The following year, Ravinder (Ray) Sharma, Imran Bashir and Kenneth Teslia, who co-founded Extreme Venture Partners, launched a lawsuit against Mr. Palihapitiya and their former partners, Mr. Varma and Mr. Madra, claiming more than $200-million in damages. They alleged, among other things, that the defendants engaged in a conspiracy against them and concealed the Tinder investment.

The dating app is now owned by Match Group and has more than 4.3 million users and annual revenue of US$805-million, but at the time of the Xtreme Labs sale in August, 2012, it was in the early stages of launching.

“I conclude that Amar and Sunny breached their fiduciary obligations and conspired with Chamath to acquire the company at a discounted price,” Justice Conway of the Superior Court of Justice wrote of the Xtreme Labs sale in her Tuesday ruling. “They further concealed the existence of the equity interest in Hatch Labs and Tinder and appropriated the value of that asset for themselves.”

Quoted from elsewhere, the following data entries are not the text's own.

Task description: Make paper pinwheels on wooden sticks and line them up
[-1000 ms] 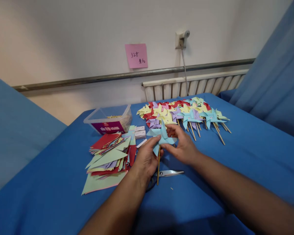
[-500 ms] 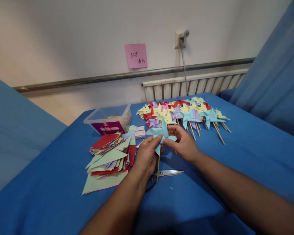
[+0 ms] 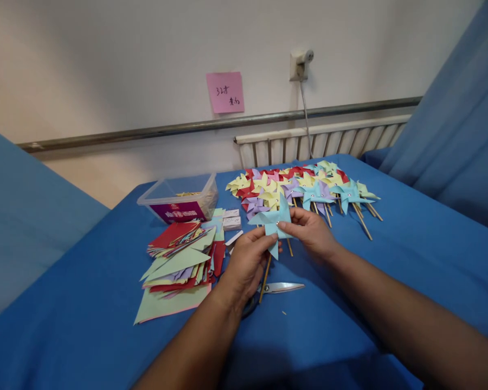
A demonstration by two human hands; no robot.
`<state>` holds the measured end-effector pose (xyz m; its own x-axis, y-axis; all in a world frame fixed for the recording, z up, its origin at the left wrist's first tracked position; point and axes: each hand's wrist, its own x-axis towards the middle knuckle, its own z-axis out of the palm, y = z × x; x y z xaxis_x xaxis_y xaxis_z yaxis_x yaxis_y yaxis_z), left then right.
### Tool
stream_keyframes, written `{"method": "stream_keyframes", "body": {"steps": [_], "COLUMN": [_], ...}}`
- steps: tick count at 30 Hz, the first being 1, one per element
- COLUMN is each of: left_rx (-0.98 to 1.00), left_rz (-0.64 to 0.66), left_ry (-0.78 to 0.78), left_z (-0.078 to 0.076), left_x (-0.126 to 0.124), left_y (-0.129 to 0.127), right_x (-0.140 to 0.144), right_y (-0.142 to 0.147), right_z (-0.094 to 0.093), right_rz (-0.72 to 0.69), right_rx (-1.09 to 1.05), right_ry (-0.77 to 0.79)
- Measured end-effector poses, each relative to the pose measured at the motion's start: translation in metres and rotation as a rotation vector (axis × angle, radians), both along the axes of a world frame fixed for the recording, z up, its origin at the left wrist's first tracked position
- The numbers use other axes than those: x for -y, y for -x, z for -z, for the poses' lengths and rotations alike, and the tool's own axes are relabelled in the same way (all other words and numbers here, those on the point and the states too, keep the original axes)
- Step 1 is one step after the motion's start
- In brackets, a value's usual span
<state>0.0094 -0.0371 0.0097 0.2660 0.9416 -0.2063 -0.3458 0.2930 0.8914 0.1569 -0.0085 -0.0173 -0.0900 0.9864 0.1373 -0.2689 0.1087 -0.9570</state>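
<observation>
Pinwheel (image 3: 273,221), light blue, is up off the blue surface (image 3: 390,260), held between both hands in front of the pile of finished pinwheels (image 3: 305,187). Left hand (image 3: 247,264) pinches its lower edge and stick (image 3: 265,276) with fingers pressed together; right hand (image 3: 314,232) nips the paper from the other side. Scissors (image 3: 278,287) lie just below the stick. Paper stack (image 3: 181,260) sits left, plastic box (image 3: 181,197) behind it.
</observation>
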Motion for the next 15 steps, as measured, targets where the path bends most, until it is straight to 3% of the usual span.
{"method": "stream_keyframes", "body": {"steps": [6, 15], "left_rx": [0.006, 0.003], "left_rz": [-0.076, -0.11], "left_ry": [0.009, 0.029], "left_z": [-0.001, 0.002], "left_x": [0.002, 0.001], "left_y": [-0.003, -0.004], "right_x": [-0.001, 0.004], "right_y": [-0.002, -0.001], "right_z": [0.003, -0.011], "right_rz": [-0.003, 0.037], "right_rx": [0.046, 0.111], "right_ry": [-0.06, -0.023]}}
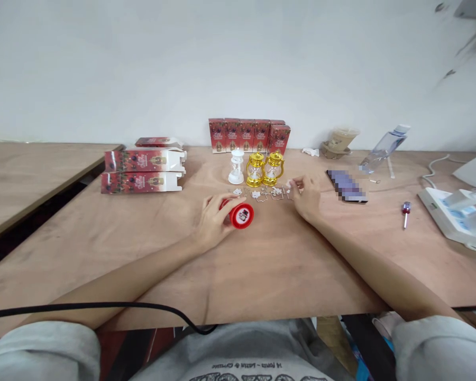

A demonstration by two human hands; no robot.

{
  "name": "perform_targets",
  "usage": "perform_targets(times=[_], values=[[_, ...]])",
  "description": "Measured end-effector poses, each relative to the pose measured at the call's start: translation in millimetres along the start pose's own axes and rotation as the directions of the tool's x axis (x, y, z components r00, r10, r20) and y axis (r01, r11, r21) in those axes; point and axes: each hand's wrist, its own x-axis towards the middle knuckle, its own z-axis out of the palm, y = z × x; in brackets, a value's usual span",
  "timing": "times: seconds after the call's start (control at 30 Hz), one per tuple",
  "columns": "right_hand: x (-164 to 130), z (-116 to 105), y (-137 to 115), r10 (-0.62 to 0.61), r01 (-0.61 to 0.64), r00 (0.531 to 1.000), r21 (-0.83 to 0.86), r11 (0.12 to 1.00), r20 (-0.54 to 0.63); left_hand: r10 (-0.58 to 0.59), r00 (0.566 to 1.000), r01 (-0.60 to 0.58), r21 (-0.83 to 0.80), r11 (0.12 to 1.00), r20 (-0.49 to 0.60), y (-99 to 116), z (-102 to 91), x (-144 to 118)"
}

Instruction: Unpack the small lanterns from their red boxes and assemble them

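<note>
Tipped on its side, a red lantern [243, 215] is held by my left hand [214, 221], its round base with a printed sticker facing me. My right hand [306, 197] pinches a small white piece [289, 183] that is too small to identify. Between and beyond my hands lie wire handles [277, 196] and several small white tags [256, 194]. Just behind them stand a white lantern [236, 166] and two gold lanterns, one on the left [255, 170] and one on the right [273, 168], all upright.
Several red printed boxes [240, 135] stand against the wall; open boxes [143, 181] lie at the left. To the right are a phone [347, 185], a drink cup [342, 139], a tilted bottle [385, 148], a screwdriver [406, 214] and a power strip [456, 217]. A black cable [143, 305] crosses low in front.
</note>
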Motion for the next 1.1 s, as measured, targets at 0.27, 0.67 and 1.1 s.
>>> perform_targets(times=[0.27, 0.67, 1.1], values=[[6, -4, 8, 0.11, -0.08, 0.983, -0.198, 0.977, 0.145, -0.002, 0.995, 0.012, -0.093, 0.996, 0.104, -1, -0.8, -1], [-63, -25, -95, -0.599, 0.664, 0.747, 0.283, 0.693, -0.287, 0.124, 0.992, -0.124, 0.005, 0.992, -0.037, 6, -4.8, -1], [-64, -31, -101, -0.734, 0.751, 0.657, 0.238, 0.616, -0.174, 0.19, 0.981, -0.191, 0.076, 0.979, 0.023, 7, -4.3, -2]])
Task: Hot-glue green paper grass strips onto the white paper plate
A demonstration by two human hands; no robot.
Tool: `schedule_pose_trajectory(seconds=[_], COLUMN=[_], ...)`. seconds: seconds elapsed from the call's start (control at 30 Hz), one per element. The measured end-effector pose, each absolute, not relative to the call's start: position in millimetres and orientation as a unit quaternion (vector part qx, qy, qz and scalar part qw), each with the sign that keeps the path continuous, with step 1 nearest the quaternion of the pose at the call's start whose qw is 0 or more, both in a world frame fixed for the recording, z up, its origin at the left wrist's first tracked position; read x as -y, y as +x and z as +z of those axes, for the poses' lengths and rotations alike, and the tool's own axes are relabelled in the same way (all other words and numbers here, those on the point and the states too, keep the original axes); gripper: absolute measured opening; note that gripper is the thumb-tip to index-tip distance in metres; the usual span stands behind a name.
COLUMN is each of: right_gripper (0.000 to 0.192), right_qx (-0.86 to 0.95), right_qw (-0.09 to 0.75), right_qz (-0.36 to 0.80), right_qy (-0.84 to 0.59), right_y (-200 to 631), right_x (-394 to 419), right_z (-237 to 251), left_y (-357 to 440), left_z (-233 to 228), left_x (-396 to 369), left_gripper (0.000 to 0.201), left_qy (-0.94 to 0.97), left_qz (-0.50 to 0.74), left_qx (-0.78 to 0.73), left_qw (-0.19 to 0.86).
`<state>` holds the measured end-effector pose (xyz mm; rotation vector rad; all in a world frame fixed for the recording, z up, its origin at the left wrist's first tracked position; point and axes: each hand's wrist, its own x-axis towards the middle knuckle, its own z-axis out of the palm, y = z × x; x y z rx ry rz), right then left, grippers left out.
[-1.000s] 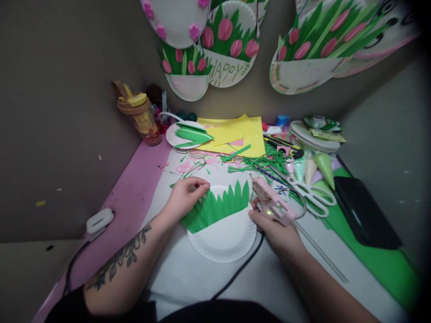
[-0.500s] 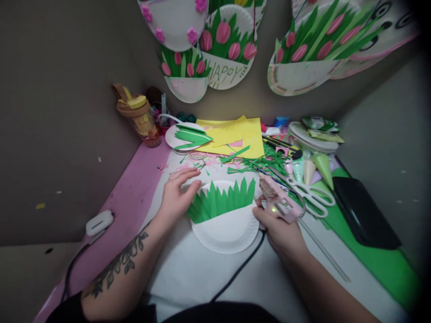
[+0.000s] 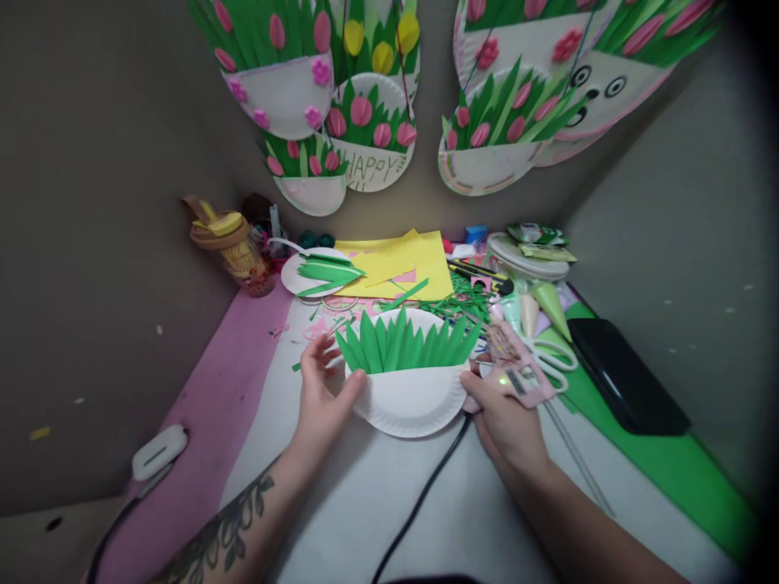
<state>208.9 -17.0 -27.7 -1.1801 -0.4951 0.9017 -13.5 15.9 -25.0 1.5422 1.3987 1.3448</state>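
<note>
paper plate [image 3: 409, 401] with green paper grass [image 3: 406, 344] standing out of its pocket sits at the middle of the white table cover [image 3: 341, 503], between the two hands. far out at nine o'clock from it a white adapter [image 3: 159, 451] lies on the pink sheet [image 3: 234, 381], and a yellow-lidded bottle [image 3: 228, 243] stands at ten o'clock by the wall. left hand [image 3: 324, 397] is at the plate's nine o'clock edge, fingers spread and loose, thumb touching the rim, grasping nothing. at twelve o'clock lie yellow paper sheets [image 3: 419, 259] and a second plate with green strips [image 3: 313, 274]; finished plate flower crafts [image 3: 365, 134] hang on the wall above. right hand [image 3: 508, 418], at the plate's three o'clock, is clenched around a pink glue gun [image 3: 517, 365], its black cord [image 3: 419, 503] trailing toward six o'clock. just past the gun lie scissors [image 3: 557, 357], paper cones [image 3: 541, 304], and a black case [image 3: 626, 377] on green paper.
</note>
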Motion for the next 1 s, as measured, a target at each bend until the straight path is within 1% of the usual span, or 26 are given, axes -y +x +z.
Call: schedule_pose_trajectory(seconds=[0.03,0.1,0.13,0.17,0.37,0.6,0.73,0.9,1.0], right_gripper=[0.044,0.039,0.037,0.035,0.031,0.028,0.028,0.019,0.021], right_qx=[0.242,0.284,0.303,0.319,0.364,0.376,0.381,0.387,0.386], right_qw=[0.700,0.672,0.658,0.647,0.622,0.612,0.614,0.617,0.613], right_qz=[0.389,0.358,0.345,0.335,0.314,0.309,0.305,0.299,0.296], right_qy=[-0.547,-0.582,-0.596,-0.606,-0.617,-0.623,-0.621,-0.616,-0.623], right_y=[209.5,210.2,210.2,209.9,204.5,202.8,203.5,202.9,202.2], right_x=[18.1,21.2,23.1,25.3,36.8,39.7,39.5,39.7,39.4], right_z=[-29.5,-33.7,-35.6,-37.1,-35.0,-31.2,-32.4,-30.0,-28.4], left_y=[-14.5,-16.4,-16.9,-16.9,-10.8,-6.8,-4.8,-4.0,-4.7], left_z=[-20.3,-11.6,-8.5,-6.3,-3.6,-0.2,-0.1,-0.8,-1.8], left_x=[-13.7,-10.5,-9.7,-9.5,-9.9,-8.4,-10.4,-11.9,-11.3], left_gripper=[0.052,0.026,0.013,0.005,0.015,0.020,0.020,0.019,0.018], left_qy=[0.621,0.696,0.729,0.754,0.780,0.783,0.774,0.766,0.767], left_qz=[0.513,0.480,0.454,0.429,0.345,0.293,0.279,0.286,0.297], left_qx=[-0.536,-0.517,-0.501,-0.489,-0.517,-0.537,-0.548,-0.545,-0.537], left_qw=[0.254,0.137,0.104,0.087,0.068,0.113,0.149,0.185,0.187])
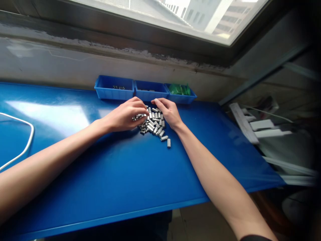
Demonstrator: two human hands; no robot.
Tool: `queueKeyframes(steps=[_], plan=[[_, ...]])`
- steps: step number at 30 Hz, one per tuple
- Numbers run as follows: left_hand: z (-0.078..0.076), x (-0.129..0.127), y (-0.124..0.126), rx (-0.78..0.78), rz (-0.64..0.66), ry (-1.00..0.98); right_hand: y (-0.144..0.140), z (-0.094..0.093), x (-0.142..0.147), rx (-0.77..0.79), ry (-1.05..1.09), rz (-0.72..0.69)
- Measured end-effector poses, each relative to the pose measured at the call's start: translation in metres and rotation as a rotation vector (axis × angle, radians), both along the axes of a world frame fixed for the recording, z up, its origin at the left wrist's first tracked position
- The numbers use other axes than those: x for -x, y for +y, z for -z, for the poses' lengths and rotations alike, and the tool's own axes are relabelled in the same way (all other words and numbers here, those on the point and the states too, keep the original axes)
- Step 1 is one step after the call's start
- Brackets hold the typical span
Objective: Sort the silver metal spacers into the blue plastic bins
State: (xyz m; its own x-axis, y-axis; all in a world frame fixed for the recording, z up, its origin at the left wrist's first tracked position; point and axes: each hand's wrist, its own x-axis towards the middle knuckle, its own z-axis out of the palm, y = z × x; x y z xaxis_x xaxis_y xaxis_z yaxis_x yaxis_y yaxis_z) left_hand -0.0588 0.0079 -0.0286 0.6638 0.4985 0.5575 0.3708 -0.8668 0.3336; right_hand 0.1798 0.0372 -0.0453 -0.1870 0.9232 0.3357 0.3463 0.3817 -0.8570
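Observation:
A pile of several small silver metal cylinders lies on the blue table, just in front of three blue bins. My left hand rests on the pile's left side, fingers curled over some cylinders and seemingly pinching a few. My right hand lies on the pile's far right edge, fingers bent and touching the cylinders. One cylinder sits apart at the pile's near right.
Three blue bins stand against the wall: the left bin and middle bin hold small metal parts, the right bin holds green pieces. A white cable loops at the far left. White strips lie beyond the table's right edge.

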Motion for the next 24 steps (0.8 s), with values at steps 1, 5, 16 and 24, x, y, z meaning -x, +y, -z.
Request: queueKeyframes(steps=[1, 5, 16, 24], plan=[[-0.001, -0.006, -0.004, 0.0, 0.029, 0.014, 0.0, 0.0, 0.0, 0.006, 0.018, -0.001], [0.0, -0.025, -0.018, 0.023, 0.117, 0.078, 0.002, 0.002, -0.001, 0.017, 0.096, -0.009], [0.015, -0.042, -0.024, 0.062, 0.145, 0.074, 0.004, 0.002, 0.0, 0.037, 0.087, -0.006], [0.002, -0.033, -0.023, 0.28, 0.067, -0.107, -0.001, -0.001, 0.002, 0.008, 0.03, -0.03]])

“This is not a case of tough business tactics and clever negotiating strategy. Nor is it a case of sellers’ remorse,” she wrote, referencing some of the arguments made by the defendants.

“This is a case of a purchaser conspiring with fiduciaries of a company to acquire a business and doing so based on breaches of fiduciary and contractual duties.”

The judge ordered Mr. Palihapitiya, Mr. Madra, Mr. Varma and their personal holding companies to pay damages of $3.36-million for the sale of Xtreme Labs at an undervalued price. She ordered Mr. Palihapitiya (along with his holding company), Mr. Madra and Mr. Varma to pay US$12.33-million related to the sale of Hatch Labs.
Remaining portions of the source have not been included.